L’Europe a besoin d’eux

La France accueille moins de migrants que ses voisins européens. Pourtant, cette main d’œuvre étrangère est nécessaire.

Elodie Corvée  • 24 mai 2012 abonné·es

Pendant de nombreuses années, la France était, après l’Allemagne, le deuxième pays de l’Union européenne à avoir le plus d’étrangers vivant sur son sol. Depuis 2008, avec ses 3,6 millions d’étrangers (dont 3,1 millions environ vivant en métropole), elle est à la cinquième place, toujours derrière l’Allemagne (6,7 millions), mais dépassée par l’Espagne (5,5 millions), le Royaume-Uni (4,3 millions) et l’Italie (4,2 millions). Toutefois, elle reste le deuxième pays en nombre de demandes d’asile parmi les signataires de la Convention de Genève.

Selon le ministère de l’Intérieur, en 2009, 131 171 étrangers sont entrés légalement en France (nombre de titres de séjour délivrés, hors étudiants et saisonniers), soit un taux d’immigrants permanents entrés sur le territoire de 0,3 % par rapport à l’ensemble de la population du pays, plaçant la France à l’une des dernières place des pays de l’OCDE (taux moyen : 0,61 %). Loin derrière l’Italie (0,61 %), le Royaume-Uni (0,66 %), l’Espagne (0,75 %, la Suisse (1,51 %). Ce chiffre des étrangers entrant en France est nettement inférieur à ceux des autres grands pays européens d’immigration : la même année, l’Allemagne accueillait 606 300 étrangers, l’Espagne 469 300, le Royaume-Uni 471 000.

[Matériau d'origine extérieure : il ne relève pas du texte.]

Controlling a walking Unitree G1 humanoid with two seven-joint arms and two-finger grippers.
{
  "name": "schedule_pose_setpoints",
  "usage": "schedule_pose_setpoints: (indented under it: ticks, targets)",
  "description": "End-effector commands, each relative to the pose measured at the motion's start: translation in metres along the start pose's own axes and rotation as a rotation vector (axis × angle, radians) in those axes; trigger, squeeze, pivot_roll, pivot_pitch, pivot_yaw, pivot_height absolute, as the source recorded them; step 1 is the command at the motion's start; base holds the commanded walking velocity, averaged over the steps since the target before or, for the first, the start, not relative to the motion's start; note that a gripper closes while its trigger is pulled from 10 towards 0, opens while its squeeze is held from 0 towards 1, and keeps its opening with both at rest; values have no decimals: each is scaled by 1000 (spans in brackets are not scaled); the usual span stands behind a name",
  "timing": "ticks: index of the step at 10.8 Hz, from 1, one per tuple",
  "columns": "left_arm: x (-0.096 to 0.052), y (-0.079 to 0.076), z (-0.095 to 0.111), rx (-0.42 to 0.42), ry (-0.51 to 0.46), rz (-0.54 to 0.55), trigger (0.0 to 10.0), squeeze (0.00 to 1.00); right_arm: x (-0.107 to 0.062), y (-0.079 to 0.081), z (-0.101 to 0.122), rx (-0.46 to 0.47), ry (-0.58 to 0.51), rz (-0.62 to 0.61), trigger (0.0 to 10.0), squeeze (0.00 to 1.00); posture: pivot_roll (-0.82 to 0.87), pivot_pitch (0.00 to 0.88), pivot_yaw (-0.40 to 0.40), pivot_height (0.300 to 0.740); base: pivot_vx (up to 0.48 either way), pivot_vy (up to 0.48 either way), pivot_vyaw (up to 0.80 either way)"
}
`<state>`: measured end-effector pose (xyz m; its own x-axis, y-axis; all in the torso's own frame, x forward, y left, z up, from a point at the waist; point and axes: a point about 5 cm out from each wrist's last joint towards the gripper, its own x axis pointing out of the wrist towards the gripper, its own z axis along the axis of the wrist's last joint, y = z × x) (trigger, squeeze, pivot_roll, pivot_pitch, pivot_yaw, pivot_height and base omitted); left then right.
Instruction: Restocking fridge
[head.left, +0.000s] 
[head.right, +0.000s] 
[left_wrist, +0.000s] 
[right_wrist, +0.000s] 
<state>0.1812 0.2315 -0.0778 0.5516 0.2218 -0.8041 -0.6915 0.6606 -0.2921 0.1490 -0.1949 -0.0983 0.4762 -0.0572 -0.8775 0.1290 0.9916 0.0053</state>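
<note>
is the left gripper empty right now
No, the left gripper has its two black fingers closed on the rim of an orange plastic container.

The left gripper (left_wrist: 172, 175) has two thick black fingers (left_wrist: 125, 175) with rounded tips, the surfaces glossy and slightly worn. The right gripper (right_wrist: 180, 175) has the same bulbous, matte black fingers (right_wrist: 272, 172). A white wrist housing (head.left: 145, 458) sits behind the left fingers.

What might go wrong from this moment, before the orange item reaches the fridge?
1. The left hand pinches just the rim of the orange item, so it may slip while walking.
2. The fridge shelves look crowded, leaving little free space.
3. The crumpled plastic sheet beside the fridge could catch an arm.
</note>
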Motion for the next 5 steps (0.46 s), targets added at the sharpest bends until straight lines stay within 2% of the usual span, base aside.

« En France, on n’est ni dans une période d’invasion ni dans une période de reflux, comme dans certains pays européens qui enregistrent moins d’entrées à cause de la crise économique de 2008 », analyse Catherine Wihtol de Wenden, directrice de recherche au CNRS. Le Royaume-Uni, ­l’Irlande et ­l’Espagne accusent un solde migratoire négatif, les sortants étant plus nombreux que les entrants. Sans oublier les binationaux qui rentrent au pays.
Selon la chercheuse, une politique répressive en matière d’immigration, comme en France, n’est pas justifiée, pour deux raisons majeures : le relatif vieillissement de sa population et la pénurie de main-d’œuvre dans certains secteurs importants de l’économie. C’est pourquoi l’Allemagne ou le Royaume-Uni ont compris qu’il ne fallait pas fermer l’immigration du travail. Certains pays ne pourraient imaginer l’avenir sans immigration, comme la Suisse, qui compte près de 30 % d’étrangers parmi sa population.

Pourtant, en 2008, sous l’impulsion du ministre de l’Immigration Brice Hortefeux, un pacte de l’Union européenne reprenait en partie le concept d’immigration dite « choisie ». Selon, Catherine Wihtol de Wenden, « la politique européenne est de plus en plus sous la pression du populisme. On est en train de souverainiser des politiques de flux et d’européaniser des politiques d’intégration, alors que, dans le dispositif européen, on avait prévu d’européaniser les politiques d’entrée et de laisser à l’échelon national et local les politiques d’intégration ».